- [EXERCISE GOAL] Your task is to find every line of the listing that includes "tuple" and copy it.

- [THE DATA]
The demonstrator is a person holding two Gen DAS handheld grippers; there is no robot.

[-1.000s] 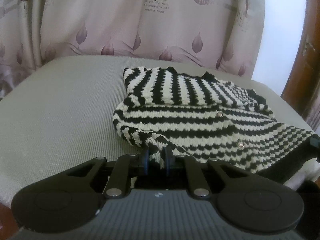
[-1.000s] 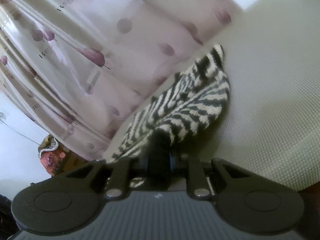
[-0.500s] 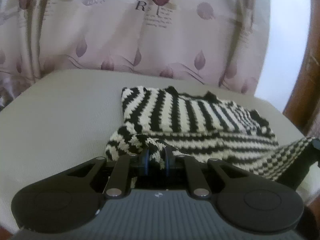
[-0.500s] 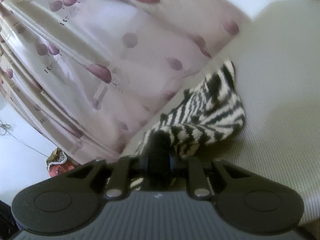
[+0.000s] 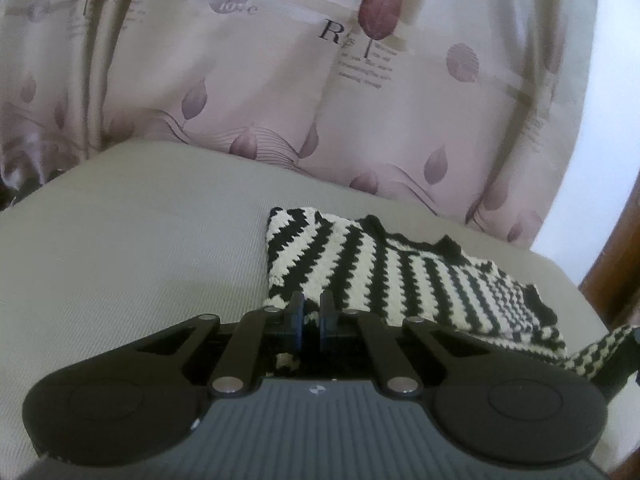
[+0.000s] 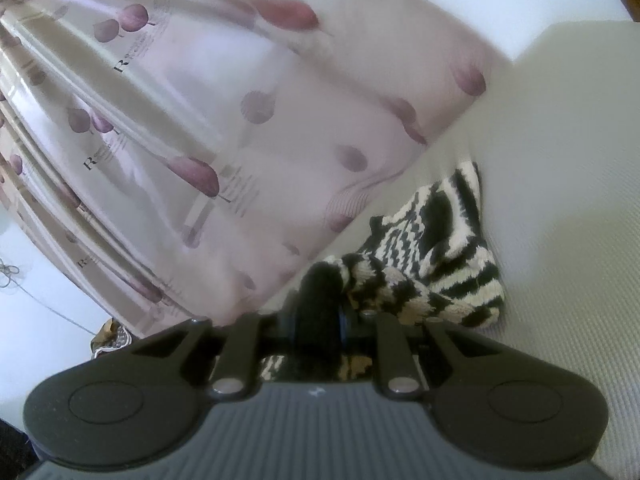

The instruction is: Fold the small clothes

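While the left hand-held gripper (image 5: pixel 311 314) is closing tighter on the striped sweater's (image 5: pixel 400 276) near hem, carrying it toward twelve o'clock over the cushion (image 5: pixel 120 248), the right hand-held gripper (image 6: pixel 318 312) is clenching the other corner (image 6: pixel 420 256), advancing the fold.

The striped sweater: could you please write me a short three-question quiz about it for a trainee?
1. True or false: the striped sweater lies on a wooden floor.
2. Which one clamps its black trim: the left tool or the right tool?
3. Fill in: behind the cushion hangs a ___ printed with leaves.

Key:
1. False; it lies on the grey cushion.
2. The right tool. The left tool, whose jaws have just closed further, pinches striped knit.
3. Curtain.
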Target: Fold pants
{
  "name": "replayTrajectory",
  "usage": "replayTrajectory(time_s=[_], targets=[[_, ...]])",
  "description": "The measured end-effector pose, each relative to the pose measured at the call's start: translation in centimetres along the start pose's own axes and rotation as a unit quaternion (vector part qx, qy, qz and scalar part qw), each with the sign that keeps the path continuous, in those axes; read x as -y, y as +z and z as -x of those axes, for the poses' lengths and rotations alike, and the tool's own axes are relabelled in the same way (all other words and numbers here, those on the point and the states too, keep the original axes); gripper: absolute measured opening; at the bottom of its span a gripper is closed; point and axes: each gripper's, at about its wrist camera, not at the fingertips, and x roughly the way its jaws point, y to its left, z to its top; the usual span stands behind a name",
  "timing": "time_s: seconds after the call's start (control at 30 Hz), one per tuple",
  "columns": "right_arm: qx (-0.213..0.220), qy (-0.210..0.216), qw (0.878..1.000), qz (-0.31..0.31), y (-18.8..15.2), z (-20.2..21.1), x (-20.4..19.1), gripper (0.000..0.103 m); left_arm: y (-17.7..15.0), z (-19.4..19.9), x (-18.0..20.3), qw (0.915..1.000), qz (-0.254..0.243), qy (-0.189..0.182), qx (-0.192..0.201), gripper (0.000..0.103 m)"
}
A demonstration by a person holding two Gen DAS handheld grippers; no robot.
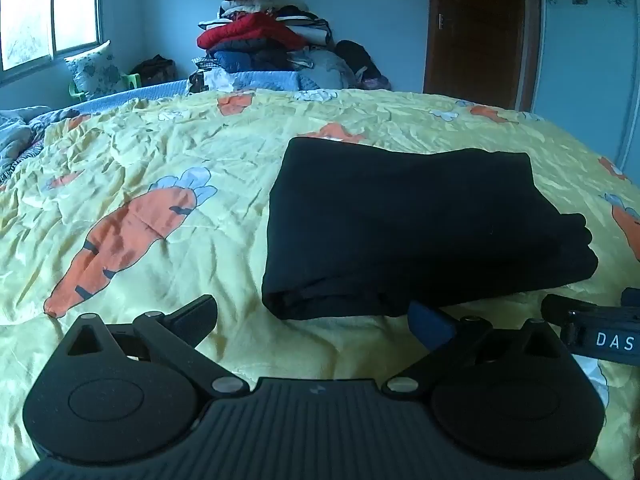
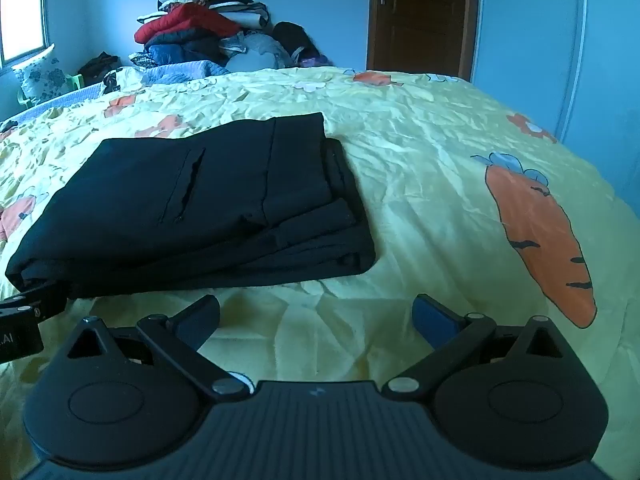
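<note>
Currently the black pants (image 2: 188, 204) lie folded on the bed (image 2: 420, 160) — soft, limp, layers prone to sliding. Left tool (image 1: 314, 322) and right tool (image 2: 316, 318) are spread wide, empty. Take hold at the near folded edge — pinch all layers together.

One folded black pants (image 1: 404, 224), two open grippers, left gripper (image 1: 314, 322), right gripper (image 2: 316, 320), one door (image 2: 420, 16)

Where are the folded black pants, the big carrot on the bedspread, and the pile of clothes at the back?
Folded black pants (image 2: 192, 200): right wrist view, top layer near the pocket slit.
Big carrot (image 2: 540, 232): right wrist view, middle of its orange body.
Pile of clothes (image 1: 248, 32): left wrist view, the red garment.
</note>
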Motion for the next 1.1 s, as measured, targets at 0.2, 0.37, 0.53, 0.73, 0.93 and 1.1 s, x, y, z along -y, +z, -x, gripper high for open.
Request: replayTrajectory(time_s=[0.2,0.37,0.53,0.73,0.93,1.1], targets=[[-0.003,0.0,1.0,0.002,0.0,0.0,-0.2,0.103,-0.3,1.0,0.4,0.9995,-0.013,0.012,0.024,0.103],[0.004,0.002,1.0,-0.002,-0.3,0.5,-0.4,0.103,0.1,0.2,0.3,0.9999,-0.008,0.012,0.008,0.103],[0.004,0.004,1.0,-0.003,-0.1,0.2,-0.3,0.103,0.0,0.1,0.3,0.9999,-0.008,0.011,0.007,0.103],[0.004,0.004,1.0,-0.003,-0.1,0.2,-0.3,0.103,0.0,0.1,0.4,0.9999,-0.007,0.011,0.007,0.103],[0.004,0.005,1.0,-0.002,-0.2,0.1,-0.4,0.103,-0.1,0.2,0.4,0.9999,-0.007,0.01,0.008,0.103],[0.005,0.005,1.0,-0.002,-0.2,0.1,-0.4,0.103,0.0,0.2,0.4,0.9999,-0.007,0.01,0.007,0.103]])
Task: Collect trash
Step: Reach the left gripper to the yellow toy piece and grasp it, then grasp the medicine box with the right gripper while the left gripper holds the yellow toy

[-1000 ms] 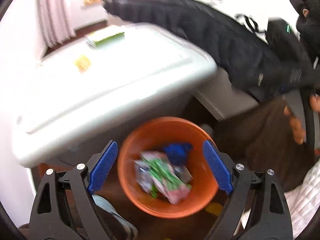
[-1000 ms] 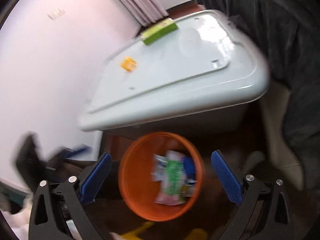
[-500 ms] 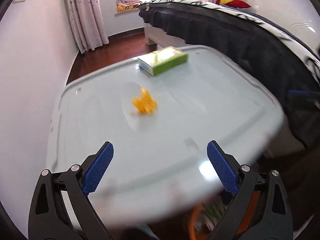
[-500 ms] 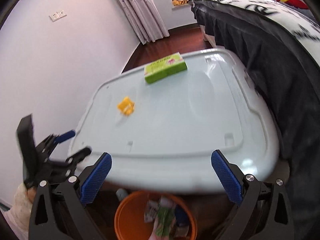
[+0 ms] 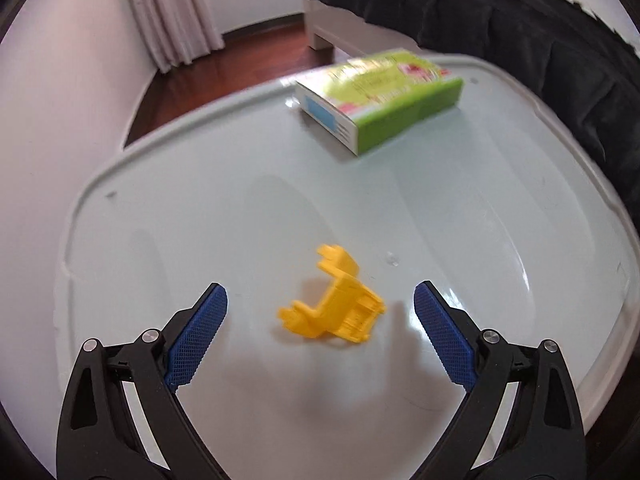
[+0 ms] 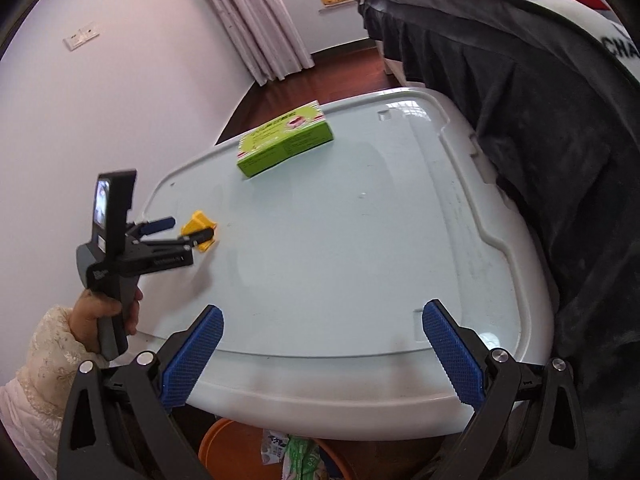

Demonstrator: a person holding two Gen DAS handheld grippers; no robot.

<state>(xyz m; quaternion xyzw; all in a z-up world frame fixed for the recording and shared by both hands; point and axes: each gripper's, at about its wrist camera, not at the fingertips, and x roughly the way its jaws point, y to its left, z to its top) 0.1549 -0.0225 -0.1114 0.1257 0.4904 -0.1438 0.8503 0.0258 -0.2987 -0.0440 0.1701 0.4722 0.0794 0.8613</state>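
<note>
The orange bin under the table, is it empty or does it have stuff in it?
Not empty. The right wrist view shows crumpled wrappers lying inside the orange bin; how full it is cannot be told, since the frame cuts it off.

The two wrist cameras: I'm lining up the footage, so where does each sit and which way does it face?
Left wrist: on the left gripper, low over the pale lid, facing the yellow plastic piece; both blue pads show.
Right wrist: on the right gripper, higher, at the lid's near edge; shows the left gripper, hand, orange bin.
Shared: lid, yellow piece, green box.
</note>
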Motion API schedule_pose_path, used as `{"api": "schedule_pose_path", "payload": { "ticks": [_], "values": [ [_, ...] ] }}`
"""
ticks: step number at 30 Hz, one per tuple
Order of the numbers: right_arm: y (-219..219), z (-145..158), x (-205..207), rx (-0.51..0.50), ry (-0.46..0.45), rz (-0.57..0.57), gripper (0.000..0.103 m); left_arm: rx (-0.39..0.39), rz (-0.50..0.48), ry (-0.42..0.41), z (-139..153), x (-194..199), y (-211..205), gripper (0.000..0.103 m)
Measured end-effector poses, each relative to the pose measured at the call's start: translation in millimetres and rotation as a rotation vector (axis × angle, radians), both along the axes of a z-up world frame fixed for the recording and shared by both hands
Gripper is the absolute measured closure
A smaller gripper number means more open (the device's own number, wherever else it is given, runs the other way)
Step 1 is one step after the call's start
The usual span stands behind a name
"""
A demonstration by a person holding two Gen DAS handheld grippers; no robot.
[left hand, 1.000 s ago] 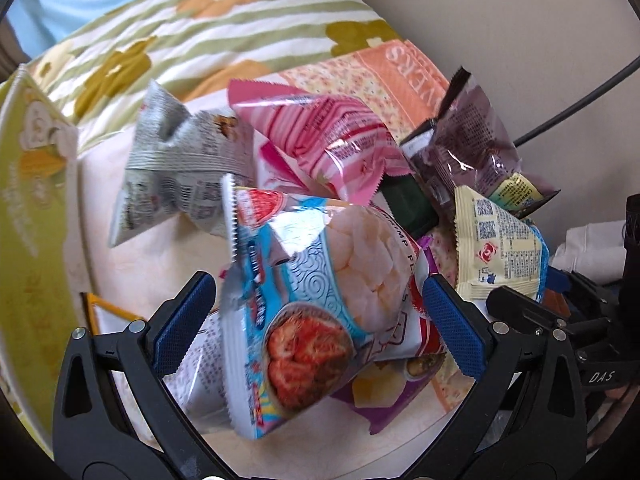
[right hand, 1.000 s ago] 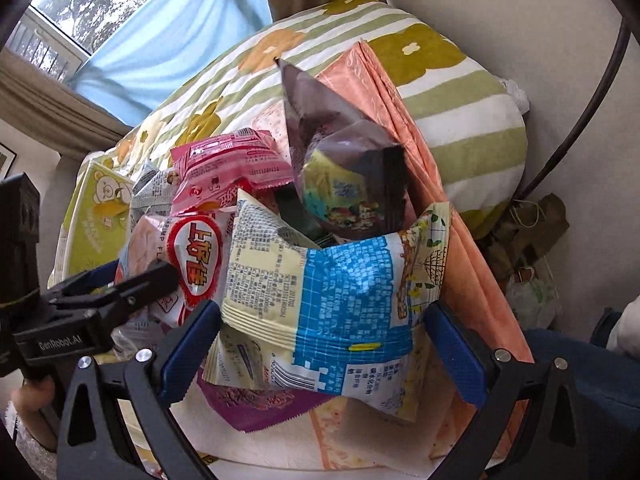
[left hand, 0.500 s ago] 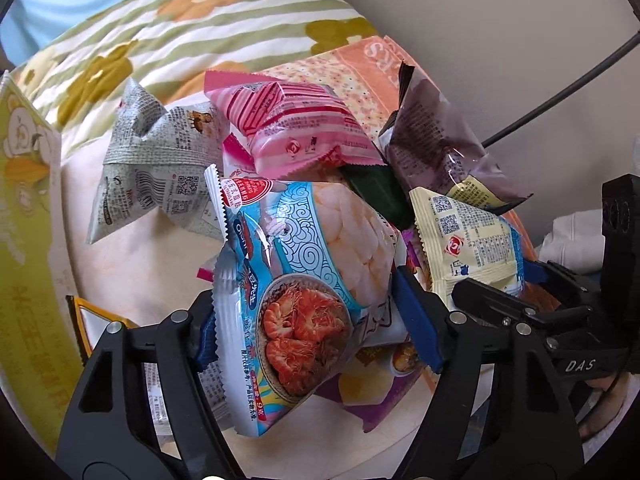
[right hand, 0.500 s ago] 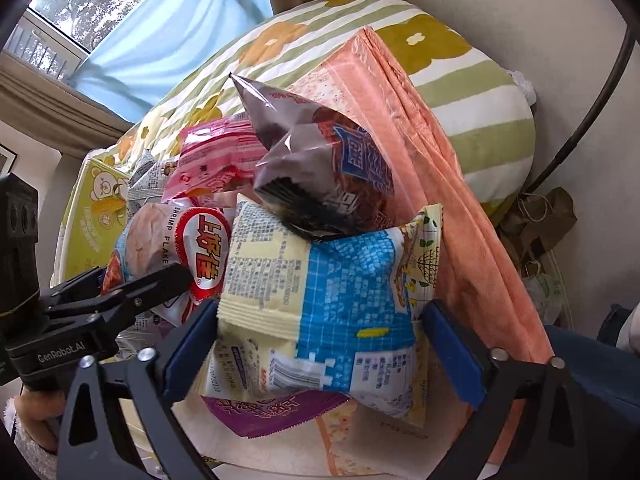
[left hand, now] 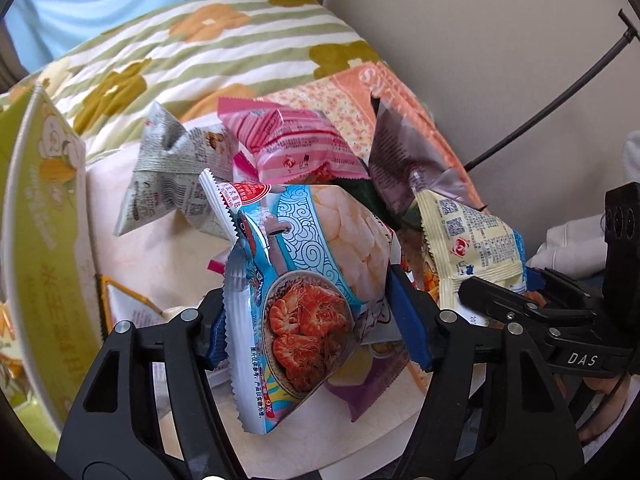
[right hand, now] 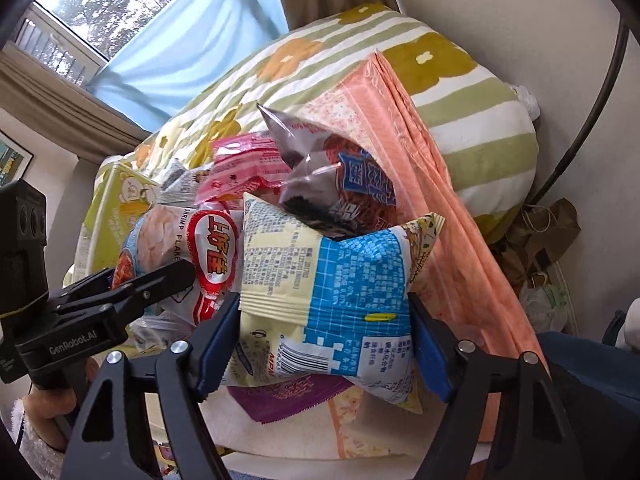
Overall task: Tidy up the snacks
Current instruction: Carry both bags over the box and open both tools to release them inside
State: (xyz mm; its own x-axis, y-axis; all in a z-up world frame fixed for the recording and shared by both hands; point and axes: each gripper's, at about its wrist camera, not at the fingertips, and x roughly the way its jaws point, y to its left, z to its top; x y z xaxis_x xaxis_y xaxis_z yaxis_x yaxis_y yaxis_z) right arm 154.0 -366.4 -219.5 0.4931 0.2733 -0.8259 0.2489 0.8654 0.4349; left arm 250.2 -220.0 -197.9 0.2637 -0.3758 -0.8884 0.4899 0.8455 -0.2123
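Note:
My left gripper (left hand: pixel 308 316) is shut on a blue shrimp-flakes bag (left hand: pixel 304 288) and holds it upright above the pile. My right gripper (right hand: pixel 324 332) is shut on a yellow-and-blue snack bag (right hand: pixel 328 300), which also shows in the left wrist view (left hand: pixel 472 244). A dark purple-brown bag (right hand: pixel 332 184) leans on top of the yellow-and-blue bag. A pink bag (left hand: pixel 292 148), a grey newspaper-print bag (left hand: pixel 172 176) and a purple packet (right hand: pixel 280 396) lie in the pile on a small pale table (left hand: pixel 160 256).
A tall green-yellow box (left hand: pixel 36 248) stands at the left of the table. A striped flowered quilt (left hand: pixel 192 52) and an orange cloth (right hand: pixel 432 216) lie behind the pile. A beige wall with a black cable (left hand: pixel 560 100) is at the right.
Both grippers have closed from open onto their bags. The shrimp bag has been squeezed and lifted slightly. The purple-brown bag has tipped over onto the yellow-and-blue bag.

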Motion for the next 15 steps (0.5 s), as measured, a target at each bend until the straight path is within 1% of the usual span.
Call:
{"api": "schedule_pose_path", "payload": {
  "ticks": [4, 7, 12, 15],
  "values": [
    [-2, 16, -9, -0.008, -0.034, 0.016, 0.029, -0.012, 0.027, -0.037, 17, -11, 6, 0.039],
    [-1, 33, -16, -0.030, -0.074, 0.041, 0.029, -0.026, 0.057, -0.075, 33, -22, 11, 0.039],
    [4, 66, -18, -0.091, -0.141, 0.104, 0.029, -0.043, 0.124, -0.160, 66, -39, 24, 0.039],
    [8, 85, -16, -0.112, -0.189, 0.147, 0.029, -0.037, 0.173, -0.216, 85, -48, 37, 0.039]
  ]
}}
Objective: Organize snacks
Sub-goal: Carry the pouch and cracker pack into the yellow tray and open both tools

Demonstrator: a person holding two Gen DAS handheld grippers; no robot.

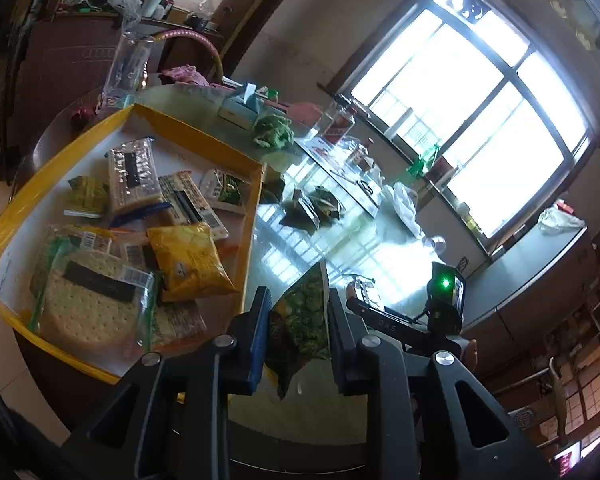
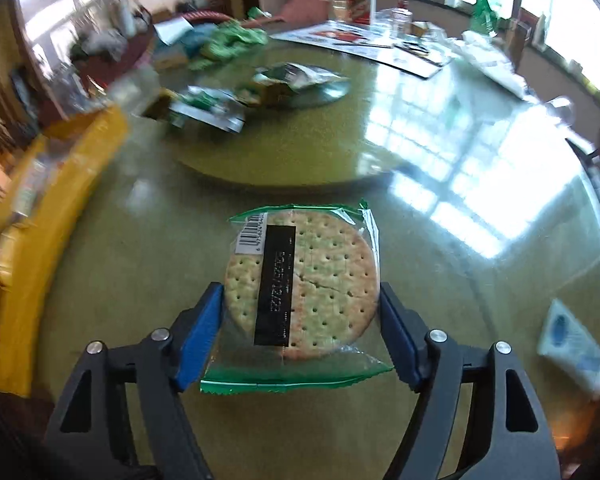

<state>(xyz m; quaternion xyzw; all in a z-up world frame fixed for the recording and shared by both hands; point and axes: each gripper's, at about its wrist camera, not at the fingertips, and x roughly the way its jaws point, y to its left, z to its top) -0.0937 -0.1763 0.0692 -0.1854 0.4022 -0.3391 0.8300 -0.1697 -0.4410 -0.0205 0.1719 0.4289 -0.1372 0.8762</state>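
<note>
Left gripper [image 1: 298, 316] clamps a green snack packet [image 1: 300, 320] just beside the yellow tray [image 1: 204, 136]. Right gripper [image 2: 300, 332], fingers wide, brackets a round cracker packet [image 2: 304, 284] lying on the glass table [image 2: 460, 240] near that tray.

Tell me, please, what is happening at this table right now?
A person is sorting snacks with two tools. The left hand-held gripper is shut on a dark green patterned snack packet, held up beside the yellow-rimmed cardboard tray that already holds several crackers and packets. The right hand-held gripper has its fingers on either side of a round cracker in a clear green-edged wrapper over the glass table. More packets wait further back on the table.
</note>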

- [EXERCISE RESULT]
  "timing": "time_s: seconds after the call's start (control at 30 Hz), one per tuple",
ticks: step number at 30 Hz, one per tuple

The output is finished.